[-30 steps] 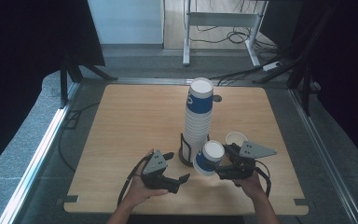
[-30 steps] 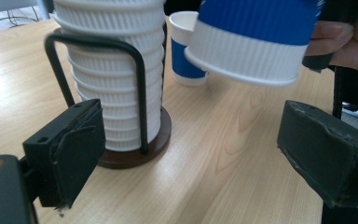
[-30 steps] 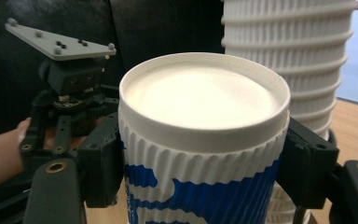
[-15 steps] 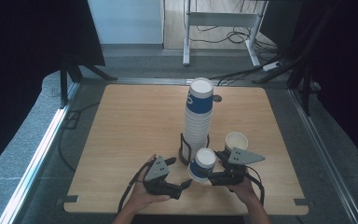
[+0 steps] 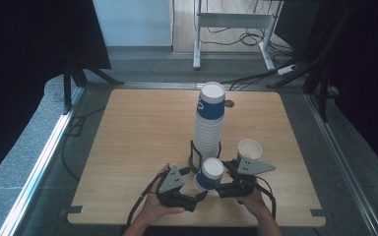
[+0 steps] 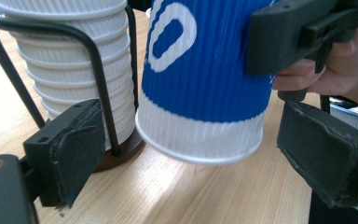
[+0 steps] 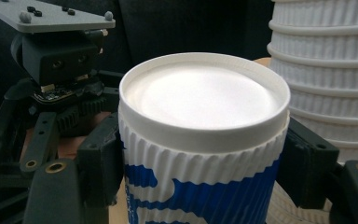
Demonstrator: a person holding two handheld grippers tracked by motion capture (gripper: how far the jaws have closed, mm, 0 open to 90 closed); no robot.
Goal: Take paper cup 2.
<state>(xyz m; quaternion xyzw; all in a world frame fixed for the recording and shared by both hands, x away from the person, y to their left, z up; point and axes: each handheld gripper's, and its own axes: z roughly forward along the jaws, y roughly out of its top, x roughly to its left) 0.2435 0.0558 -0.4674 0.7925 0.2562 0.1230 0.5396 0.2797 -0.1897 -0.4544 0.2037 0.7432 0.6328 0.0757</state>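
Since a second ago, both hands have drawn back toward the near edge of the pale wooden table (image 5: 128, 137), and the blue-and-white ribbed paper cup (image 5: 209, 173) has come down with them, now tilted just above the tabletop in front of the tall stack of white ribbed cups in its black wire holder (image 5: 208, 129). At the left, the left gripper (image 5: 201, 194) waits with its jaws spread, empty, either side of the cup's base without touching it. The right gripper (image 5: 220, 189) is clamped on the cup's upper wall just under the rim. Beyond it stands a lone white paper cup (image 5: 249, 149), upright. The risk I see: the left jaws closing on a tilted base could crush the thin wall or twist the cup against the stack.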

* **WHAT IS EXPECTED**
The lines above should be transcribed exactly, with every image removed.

* **OUTPUT**
[-30 steps] 
[-30 steps] 
[-30 steps] 
[-15 steps] 
[+0 steps] 
[+0 steps] 
[+0 steps] 
Demonstrator: a person holding two handheld grippers tracked by motion capture (gripper: how far the jaws have closed, mm, 0 open to 90 closed); no robot.
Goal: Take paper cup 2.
<state>(xyz m; quaternion xyzw; all in a world frame fixed for the recording and shared by both hands, x away from the person, y to their left, z up; point and axes: each handheld gripper's, and its own axes: z roughly forward along the jaws, y roughly out of its top, x roughly to its left) 0.2435 0.0558 -0.4674 0.7925 0.2562 0.1230 0.5396 0.2797 -0.1897 -0.4544 0.2037 0.7432 0.6328 0.0757</state>
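Since a second ago, both hands have drawn back toward the near edge of the pale wooden table (image 5: 128, 137), and the blue-and-white ribbed paper cup (image 5: 209, 173) has come down with them, now tilted just above the tabletop in front of the tall stack of white ribbed cups in its black wire holder (image 5: 208, 129). At the left, the left gripper (image 5: 201, 194) waits with its jaws spread, empty, either side of the cup's base without touching it. The right gripper (image 5: 220, 189) is clamped on the cup's upper wall just under the rim. Beyond it stands a lone white paper cup (image 5: 249, 149), upright. The risk I see: the left jaws closing on a tilted base could crush the thin wall or twist the cup against the stack.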

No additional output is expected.